Scaling is needlessly slow

Tjoppen commented 1 year ago

On decoding and scaling a 4k 10-bit ProRes file to 1k 8-bit using ffmpeg and using melt, melt is roughly 4x as slow as ffmpeg. On a 72-core machine (Intel(R) Xeon(R) Platinum 8223CL CPU @ 3.00GHz), 100 seconds of material takes ffmpeg 21 seconds whereas melt takes 92 seconds for a similar operation.

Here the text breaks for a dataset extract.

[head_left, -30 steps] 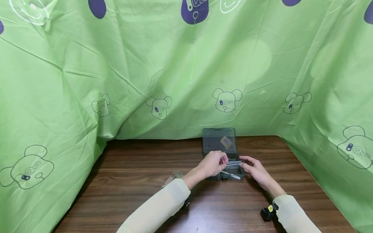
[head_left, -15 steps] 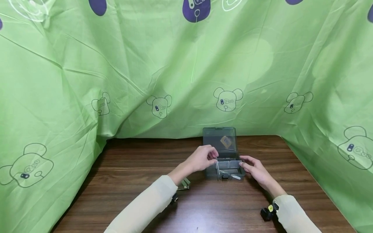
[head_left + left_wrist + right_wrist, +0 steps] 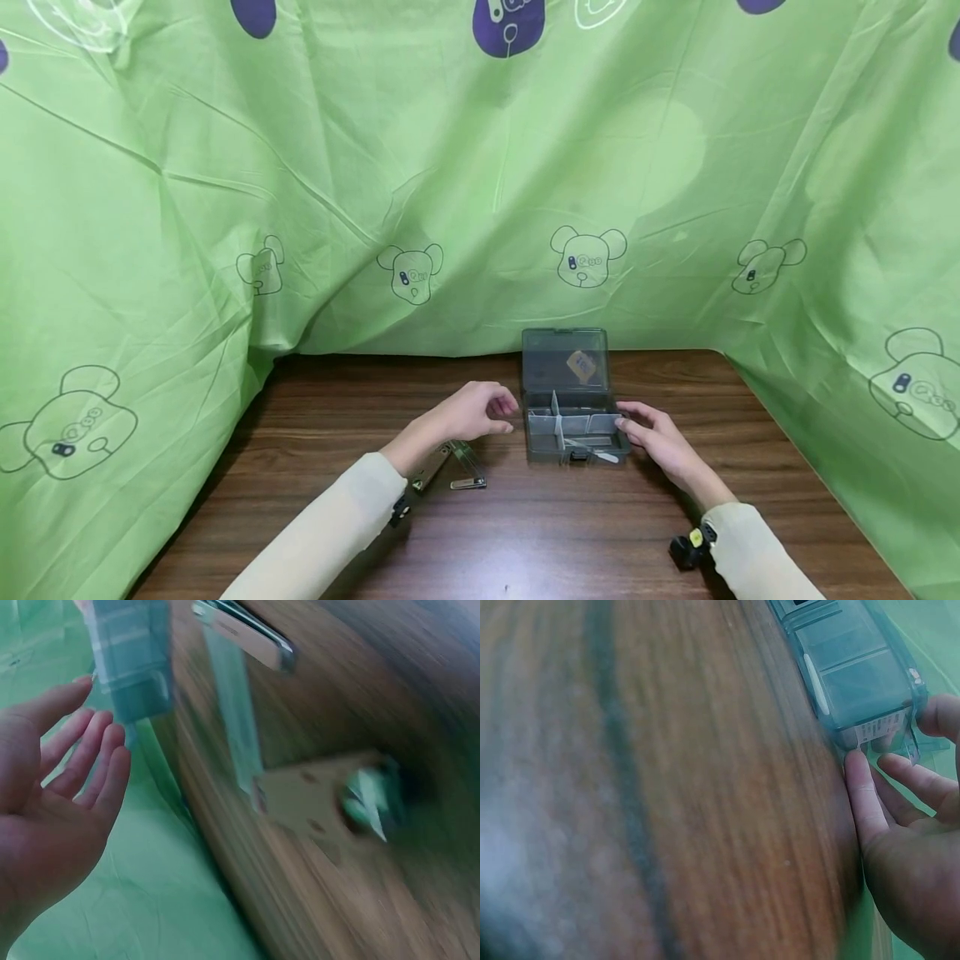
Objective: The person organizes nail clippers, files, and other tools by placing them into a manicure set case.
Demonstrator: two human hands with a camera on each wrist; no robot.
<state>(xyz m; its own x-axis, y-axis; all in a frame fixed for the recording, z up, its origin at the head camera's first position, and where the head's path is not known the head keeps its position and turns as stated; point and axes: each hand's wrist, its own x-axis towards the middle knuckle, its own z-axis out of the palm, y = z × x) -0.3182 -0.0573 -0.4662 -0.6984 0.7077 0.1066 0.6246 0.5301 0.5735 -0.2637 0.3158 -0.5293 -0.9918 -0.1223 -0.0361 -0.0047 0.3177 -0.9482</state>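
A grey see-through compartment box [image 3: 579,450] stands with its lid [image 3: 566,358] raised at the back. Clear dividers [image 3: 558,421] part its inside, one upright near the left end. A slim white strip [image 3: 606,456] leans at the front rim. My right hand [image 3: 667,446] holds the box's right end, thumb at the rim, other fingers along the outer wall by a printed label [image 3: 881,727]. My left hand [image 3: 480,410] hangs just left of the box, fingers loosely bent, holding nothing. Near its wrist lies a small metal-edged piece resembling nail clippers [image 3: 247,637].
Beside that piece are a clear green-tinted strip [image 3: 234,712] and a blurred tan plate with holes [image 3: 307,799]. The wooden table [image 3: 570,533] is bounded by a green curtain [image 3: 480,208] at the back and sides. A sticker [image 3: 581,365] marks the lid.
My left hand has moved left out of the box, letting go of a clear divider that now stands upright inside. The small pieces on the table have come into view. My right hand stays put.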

sudo sync; sudo bash -c "echo 1 > /proc/sys/vm/drop_caches" ; time ffmpeg -thread_type slice -threads 72 -i ~/samples/dpel.aswf.io/dpel_4k__ProRes_422HQ__24__443387.mov -vframes 2400 -vcodec rawvideo -pix_fmt yuv422p -s 1024x428 -acodec pcm_s16le -f avi -y /dev/null
real    0m21.224s
user    5m35.865s
sys     0m11.093s

compared to

sudo sync; sudo bash -c "echo 1 > /proc/sys/vm/drop_caches" ; time melt -producer avformat:/home/ubuntu/samples/dpel.aswf.io/dpel_4k__ProRes_422HQ__24__443387.mov in=1 out=2400 threads=72 thread_type=slice -consumer avformat:/dev/null f=avi vcodec=rawvideo pix_fmt=yuv422p acodec=pcm_s16le f=avi width=1024 height=428 frame_rate_num=24 frame_rate_den=1
real    1m32.490s
user    8m31.038s
sys     0m21.417s

In short we are piping 8-bit 1024x428 YUV422 + 16-bit PCM in AVI to other parts of our system. Digging a bit into the avformat module I find multiple problems.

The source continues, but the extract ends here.